At the same time that it will give up its IT datacenters, TIM intends to build a decentralized network of edge datacenters, thus taking content and data processing closer to the end users. At present, the telco has 46 such datacenters spread across Brazil, and plans to reach 67 in 2023.
Telecom Argentina
Telecom Argentina also has a multi-cloud migration strategy that began to take shape in 2020, first with Amazon Web Services (AWS) and then with Google Cloud Platform.
The operator, with presence in both Argentina and Paraguay, ended 2021 with 29 of its applications running in the cloud, up from 16 in 2020, a company spokesperson told BNamericas.
For this year, Telecom Argentina plans to scale up the process to have more cloud-native applications, both for its core operations as well as to support new digital businesses.
The telco intends to integrate its on-premises infrastructure with the public clouds, without making large hardware investments in its on-premises infrastructure.
For the offering of cloud services to B2B clients, Telecom has closed agreements with IBM Cloud, Google Cloud, AWS and Huawei since last year.
The company will not deactivate its IT datacenters, according to its spokesperson, and will expand its edge computing centers.
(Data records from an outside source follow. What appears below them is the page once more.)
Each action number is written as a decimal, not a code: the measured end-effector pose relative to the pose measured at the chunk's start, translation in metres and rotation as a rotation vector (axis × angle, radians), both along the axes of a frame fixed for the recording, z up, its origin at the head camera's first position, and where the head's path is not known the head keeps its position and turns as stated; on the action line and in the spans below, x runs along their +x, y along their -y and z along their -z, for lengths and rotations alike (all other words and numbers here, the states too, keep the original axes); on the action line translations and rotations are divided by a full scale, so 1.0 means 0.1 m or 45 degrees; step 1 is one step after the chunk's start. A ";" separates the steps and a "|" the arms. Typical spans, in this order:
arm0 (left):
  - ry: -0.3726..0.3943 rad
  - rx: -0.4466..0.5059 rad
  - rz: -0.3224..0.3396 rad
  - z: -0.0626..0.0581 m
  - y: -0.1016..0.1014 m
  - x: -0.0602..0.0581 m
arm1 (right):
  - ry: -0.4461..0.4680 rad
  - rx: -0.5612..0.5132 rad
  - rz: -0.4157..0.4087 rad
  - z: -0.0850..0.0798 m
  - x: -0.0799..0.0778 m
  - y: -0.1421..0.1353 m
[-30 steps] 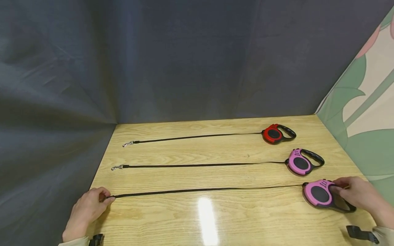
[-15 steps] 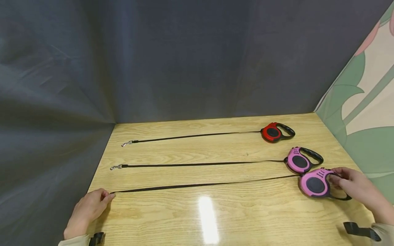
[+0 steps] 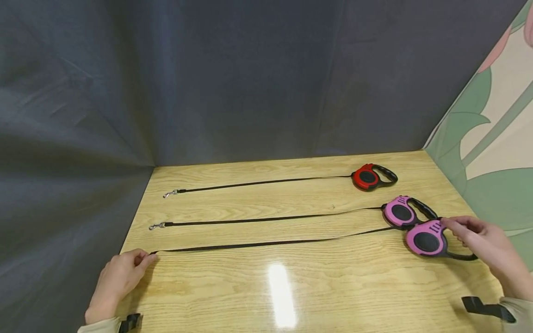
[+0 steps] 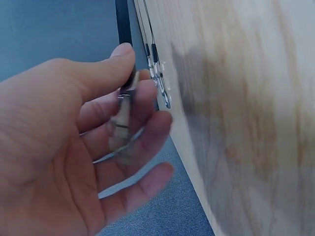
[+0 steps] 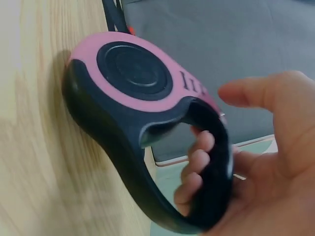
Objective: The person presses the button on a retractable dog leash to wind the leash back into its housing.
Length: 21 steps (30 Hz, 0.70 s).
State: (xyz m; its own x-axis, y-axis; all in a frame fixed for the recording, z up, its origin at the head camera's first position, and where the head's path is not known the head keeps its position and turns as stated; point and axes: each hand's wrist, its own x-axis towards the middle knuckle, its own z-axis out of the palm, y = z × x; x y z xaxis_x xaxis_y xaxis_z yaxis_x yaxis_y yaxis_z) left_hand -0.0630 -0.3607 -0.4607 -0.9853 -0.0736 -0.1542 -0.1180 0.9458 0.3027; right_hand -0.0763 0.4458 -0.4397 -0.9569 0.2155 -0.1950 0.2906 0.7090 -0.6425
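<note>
One pink-cased leash (image 3: 425,241) between both hands (image 3: 119,278) (image 3: 488,243)

1. Looks like you're at a screened-off indoor station, closer to a recording booth than a furnished room. Can't tell whether it sits in a home, office or lab.
2. You've got a pale wood-grain table (image 3: 208,296) as work surface.
3. Dark grey backdrop (image 3: 258,83) stands behind it; creased side sheet (image 3: 54,208) covers your left.
4. Your right side: decorated wall (image 3: 510,199), green leaves, pink petals, cream ground.
5. Glare strip (image 3: 281,296) on your tabletop reads as lamp light.
6. Black straps (image 3: 487,309) by your pale cuffs (image 3: 519,315) fit a camera rig.
</note>
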 end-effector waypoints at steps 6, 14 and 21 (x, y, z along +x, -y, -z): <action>-0.081 0.022 -0.011 -0.01 0.00 -0.01 | -0.075 -0.003 0.104 0.00 -0.03 0.06; -0.203 0.025 -0.027 0.04 0.04 -0.03 | -0.112 -0.053 0.205 0.02 -0.03 0.11; -0.284 0.024 -0.142 0.08 0.10 -0.02 | -0.155 -0.209 0.254 0.02 -0.02 0.07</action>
State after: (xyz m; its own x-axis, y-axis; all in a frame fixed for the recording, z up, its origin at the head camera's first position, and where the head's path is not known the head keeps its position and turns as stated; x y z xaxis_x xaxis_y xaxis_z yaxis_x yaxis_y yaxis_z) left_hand -0.0650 -0.3708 -0.4688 -0.9811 -0.1828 0.0638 -0.1494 0.9245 0.3506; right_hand -0.0782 0.4386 -0.4419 -0.9173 0.3767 -0.1288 0.3273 0.5295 -0.7826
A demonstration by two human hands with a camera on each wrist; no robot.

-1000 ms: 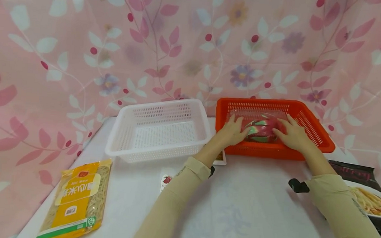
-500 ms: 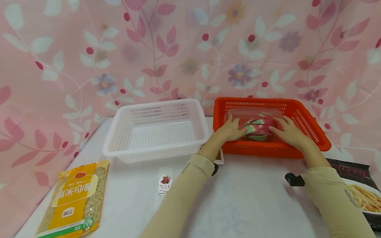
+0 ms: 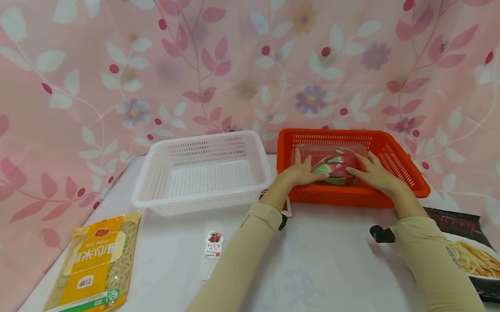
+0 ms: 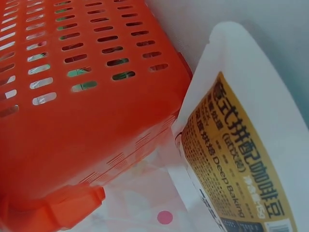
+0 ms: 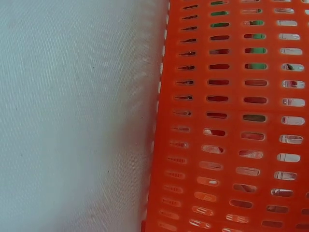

The company has three national datacenters located in different locations in Buenos Aires, totaling 3,000 m² of area and with Tier 2 or Tier 3 certifications.
“This converged infrastructure model allows us to efficiently manage the resources deployed in all our datacenters, with centralized processes, architecture and management. At the same time, Telecom continues to advance in the virtualization of its datacenters through different projects of consolidation, technology replacement, application efficiency and systems convergence,” the company said.
América Móvil and Telefónica are also migrating part of their workloads to the cloud. The Mexican telco’s migration process has gained momentum recently with 5G preparations.
"In recent years we have expanded the transmission network, renewed systems and automated network operations, transferred applications to the cloud and taken the latest technology to base stations," Daniel Hajj, CEO of América Móvil, said in February.
The company has no plans to decommission datacenters as part of the cloud drive.
The Mexican group managed 31 datacenters at the end of 2021, offering IaaS and Software as a Service cloud solutions to customers.
In addition to its own cloud, América Móvil has partnerships with AWS, Microsoft, IBM and Google Cloud.